Required work => Whatever the records contain, reproduce all of them exactly.

:: The data

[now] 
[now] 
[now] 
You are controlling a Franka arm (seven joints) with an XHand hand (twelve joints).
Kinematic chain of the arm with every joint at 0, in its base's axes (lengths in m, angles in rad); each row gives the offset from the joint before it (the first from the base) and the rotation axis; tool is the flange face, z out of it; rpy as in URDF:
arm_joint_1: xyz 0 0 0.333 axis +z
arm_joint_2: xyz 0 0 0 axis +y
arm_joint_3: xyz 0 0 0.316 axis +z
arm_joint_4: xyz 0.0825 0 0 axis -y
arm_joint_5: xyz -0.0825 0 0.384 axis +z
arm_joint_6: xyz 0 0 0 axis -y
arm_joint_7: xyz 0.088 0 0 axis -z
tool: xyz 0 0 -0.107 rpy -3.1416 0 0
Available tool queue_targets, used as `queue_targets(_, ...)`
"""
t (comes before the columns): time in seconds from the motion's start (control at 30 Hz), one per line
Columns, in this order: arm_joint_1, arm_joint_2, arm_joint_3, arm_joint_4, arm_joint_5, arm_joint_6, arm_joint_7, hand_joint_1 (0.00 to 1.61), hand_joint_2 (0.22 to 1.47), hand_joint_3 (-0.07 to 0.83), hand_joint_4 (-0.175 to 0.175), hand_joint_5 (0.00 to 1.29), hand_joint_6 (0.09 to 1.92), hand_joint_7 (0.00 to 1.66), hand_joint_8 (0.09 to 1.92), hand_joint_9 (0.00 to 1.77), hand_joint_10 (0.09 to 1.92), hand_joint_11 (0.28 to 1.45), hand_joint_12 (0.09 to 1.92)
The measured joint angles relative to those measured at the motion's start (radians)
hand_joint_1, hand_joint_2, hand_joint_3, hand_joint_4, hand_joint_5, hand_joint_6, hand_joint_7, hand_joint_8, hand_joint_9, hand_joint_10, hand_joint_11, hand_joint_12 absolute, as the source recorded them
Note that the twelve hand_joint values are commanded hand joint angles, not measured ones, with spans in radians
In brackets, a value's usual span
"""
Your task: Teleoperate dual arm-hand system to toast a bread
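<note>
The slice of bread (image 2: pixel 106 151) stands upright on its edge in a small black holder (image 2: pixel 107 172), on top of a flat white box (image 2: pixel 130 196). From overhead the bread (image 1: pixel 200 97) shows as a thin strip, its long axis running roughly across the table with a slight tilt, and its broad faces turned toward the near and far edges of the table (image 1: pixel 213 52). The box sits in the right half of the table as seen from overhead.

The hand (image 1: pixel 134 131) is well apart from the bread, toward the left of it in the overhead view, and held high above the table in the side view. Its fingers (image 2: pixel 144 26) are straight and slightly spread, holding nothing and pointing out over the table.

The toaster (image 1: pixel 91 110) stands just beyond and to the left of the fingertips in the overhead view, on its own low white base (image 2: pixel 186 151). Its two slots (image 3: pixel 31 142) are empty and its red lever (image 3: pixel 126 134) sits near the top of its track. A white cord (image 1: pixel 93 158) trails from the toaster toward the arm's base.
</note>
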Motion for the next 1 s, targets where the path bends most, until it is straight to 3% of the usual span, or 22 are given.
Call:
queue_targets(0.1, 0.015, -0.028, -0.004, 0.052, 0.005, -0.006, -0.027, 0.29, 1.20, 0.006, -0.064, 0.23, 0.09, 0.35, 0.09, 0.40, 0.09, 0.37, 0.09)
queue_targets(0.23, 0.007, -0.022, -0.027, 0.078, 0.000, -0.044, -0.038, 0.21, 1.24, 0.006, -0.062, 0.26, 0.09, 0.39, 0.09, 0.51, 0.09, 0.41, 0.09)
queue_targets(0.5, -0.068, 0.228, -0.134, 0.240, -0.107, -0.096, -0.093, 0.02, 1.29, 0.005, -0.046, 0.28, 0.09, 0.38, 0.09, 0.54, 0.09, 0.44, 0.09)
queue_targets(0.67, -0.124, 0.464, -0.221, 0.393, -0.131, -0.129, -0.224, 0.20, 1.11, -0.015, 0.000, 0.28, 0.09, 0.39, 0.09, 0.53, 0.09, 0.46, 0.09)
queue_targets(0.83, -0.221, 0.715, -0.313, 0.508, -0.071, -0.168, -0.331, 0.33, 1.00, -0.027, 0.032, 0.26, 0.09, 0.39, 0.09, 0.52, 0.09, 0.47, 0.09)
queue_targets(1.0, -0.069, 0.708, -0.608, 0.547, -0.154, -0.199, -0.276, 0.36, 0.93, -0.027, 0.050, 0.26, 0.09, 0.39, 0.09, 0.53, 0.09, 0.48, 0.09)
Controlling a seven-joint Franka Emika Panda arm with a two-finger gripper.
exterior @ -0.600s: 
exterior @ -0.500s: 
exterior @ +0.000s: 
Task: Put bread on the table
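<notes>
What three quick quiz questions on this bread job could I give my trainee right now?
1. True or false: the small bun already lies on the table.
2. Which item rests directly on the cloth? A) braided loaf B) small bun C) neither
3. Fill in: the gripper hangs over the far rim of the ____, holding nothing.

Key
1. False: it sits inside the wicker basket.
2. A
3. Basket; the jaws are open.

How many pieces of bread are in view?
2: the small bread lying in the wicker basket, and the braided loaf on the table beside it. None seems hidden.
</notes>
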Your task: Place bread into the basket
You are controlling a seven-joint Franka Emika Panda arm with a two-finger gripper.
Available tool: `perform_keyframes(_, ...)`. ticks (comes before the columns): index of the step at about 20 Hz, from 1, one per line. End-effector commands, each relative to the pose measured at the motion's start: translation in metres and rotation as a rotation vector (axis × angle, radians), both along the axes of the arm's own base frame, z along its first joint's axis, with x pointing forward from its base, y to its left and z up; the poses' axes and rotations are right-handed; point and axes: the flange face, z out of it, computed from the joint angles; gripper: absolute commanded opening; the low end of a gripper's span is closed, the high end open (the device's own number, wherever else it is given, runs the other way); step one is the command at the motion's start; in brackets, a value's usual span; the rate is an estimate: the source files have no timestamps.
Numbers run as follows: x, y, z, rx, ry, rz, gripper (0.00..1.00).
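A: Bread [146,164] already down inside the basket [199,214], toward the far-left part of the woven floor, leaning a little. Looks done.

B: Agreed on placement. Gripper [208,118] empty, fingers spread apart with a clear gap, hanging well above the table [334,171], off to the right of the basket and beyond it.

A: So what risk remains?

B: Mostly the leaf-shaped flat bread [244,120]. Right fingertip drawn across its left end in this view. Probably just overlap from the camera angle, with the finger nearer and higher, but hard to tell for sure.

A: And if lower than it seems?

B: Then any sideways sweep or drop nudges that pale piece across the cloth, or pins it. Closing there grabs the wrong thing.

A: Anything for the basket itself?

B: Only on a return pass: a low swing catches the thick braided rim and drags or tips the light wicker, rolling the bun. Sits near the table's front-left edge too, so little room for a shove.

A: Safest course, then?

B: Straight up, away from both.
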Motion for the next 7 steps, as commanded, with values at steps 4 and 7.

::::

Output =>
[now] 
[now] 
[now] 
You are controlling a Franka arm (seven joints) with an XHand hand (twelve joints).
Kinematic chain of the arm with every joint at 0, in its base's axes (lengths in m, angles in rad); each row gives the offset from the joint before it (the first from the base) and the rotation axis; tool is the flange face, z out of it; rpy as in URDF:
arm_joint_1: xyz 0 0 0.333 axis +z
arm_joint_2: xyz 0 0 0 axis +y
arm_joint_3: xyz 0 0 0.316 axis +z
arm_joint_4: xyz 0.0825 0 0 axis -y
arm_joint_5: xyz -0.0825 0 0.384 axis +z
arm_joint_6: xyz 0 0 0 axis -y
arm_joint_7: xyz 0.088 0 0 axis -z
tool: xyz 0 0 -0.107 rpy -3.1416 0 0
Available tool queue_targets, used as `queue_targets(_, ...)`
"""
t (comes before the columns): time in seconds from the motion's start (control at 30 Hz), one per line
Columns, in this order: arm_joint_1, arm_joint_2, arm_joint_3, arm_joint_4, arm_joint_5, arm_joint_6, arm_joint_7, hand_joint_1 (0.00 to 1.61), hand_joint_2 (0.22 to 1.47), hand_joint_3 (-0.07 to 0.83), hand_joint_4 (-0.175 to 0.175), hand_joint_5 (0.00 to 1.29), hand_joint_6 (0.09 to 1.92), hand_joint_7 (0.00 to 1.66), hand_joint_8 (0.09 to 1.92), hand_joint_9 (0.00 to 1.77), hand_joint_10 (0.09 to 1.92), hand_joint_11 (0.28 to 1.45), hand_joint_12 (0.09 to 1.92)
The measured joint angles relative to those measured at the motion's start (radians)
hand_joint_1, hand_joint_2, hand_joint_3, hand_joint_4, hand_joint_5, hand_joint_6, hand_joint_7, hand_joint_8, hand_joint_9, hand_joint_10, hand_joint_11, hand_joint_12 absolute, as the source recorded them
Note that the twelve hand_joint values are commanded hand joint angles, not measured ones, with spans in radians
In brackets, a value's usual span
"""
Your task: Teleoperate dual arm-hand system to toast a bread
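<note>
The slice of bread (image 2: pixel 106 151) stands upright on its edge in a small black holder (image 2: pixel 107 172), on top of a flat white box (image 2: pixel 130 196). From overhead the bread (image 1: pixel 200 97) shows as a thin strip, its long axis running roughly across the table with a slight tilt, and its broad faces turned toward the near and far edges of the table (image 1: pixel 213 52). The box sits in the right half of the table as seen from overhead.

The hand (image 1: pixel 134 131) is well apart from the bread, toward the left of it in the overhead view, and held high above the table in the side view. Its fingers (image 2: pixel 144 26) are straight and slightly spread, holding nothing and pointing out over the table.

The toaster (image 1: pixel 91 110) stands just beyond and to the left of the fingertips in the overhead view, on its own low white base (image 2: pixel 186 151). Its two slots (image 3: pixel 31 142) are empty and its red lever (image 3: pixel 126 134) sits near the top of its track. A white cord (image 1: pixel 93 158) trails from the toaster toward the arm's base.
</note>
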Motion for the next 1 s, targets where the path bends most, until it is straight to 3% of the usual span, or 22 are given.
Call:
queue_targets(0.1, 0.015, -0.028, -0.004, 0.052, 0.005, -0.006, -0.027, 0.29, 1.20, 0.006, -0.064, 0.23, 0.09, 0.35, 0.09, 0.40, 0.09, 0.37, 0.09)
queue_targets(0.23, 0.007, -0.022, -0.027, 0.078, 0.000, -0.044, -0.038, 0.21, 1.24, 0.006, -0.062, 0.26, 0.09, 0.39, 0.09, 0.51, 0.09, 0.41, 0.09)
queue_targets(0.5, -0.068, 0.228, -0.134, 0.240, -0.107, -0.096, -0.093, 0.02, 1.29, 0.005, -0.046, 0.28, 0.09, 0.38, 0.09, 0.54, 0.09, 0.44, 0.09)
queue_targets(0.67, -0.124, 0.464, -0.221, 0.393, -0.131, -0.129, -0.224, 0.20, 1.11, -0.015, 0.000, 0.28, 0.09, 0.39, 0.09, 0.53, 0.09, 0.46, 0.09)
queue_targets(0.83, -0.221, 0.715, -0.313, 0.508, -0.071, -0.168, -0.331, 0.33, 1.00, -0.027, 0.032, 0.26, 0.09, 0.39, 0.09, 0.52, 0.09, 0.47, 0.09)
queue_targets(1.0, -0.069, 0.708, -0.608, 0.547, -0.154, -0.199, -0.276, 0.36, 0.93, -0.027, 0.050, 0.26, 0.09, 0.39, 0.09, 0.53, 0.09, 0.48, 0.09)
Controlling a seven-joint Franka Emika Panda arm with a two-finger gripper.
exterior @ -0.600s: 
exterior @ -0.500s: 
exterior @ +0.000s: 
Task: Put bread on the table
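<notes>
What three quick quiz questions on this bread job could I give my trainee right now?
1. True or false: the small bun already lies on the table.
2. Which item rests directly on the cloth? A) braided loaf B) small bun C) neither
3. Fill in: the gripper hangs over the far rim of the ____, holding nothing.

Key
1. False: it sits inside the wicker basket.
2. A
3. Basket; the jaws are open.

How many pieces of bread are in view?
2: the small bread lying in the wicker basket, and the braided loaf on the table beside it. None seems hidden.
</notes>
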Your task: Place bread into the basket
You are controlling a seven-joint Franka Emika Panda arm with a two-finger gripper.
Available tool: `perform_keyframes(_, ...)`. ticks (comes before the columns): index of the step at about 20 Hz, from 1, one per line. End-effector commands, each relative to the pose measured at the motion's start: translation in metres and rotation as a rotation vector (axis × angle, radians), both along the axes of the arm's own base frame, z along its first joint's axis, with x pointing forward from its base, y to its left and z up; the poses' axes and rotations are right-handed; point and axes: the flange face, z out of it, computed from the joint angles; gripper: absolute commanded opening; the low end of a gripper's span is closed, the high end open (the device's own number, wherever else it is given, runs the other way); step one is the command at the motion's start; in brackets, a value's usual span; the rate is an estimate: the source files have no timestamps.
Numbers run as follows: x, y, z, rx, ry, rz, gripper (0.00..1.00).
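A: Bread [146,164] already down inside the basket [199,214], toward the far-left part of the woven floor, leaning a little. Looks done.

B: Agreed on placement. Gripper [208,118] empty, fingers spread apart with a clear gap, hanging well above the table [334,171], off to the right of the basket and beyond it.

A: So what risk remains?

B: Mostly the leaf-shaped flat bread [244,120]. Right fingertip drawn across its left end in this view. Probably just overlap from the camera angle, with the finger nearer and higher, but hard to tell for sure.

A: And if lower than it seems?

B: Then any sideways sweep or drop nudges that pale piece across the cloth, or pins it. Closing there grabs the wrong thing.

A: Anything for the basket itself?

B: Only on a return pass: a low swing catches the thick braided rim and drags or tips the light wicker, rolling the bun. Sits near the table's front-left edge too, so little room for a shove.

A: Safest course, then?

B: Straight up, away from both.
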Motion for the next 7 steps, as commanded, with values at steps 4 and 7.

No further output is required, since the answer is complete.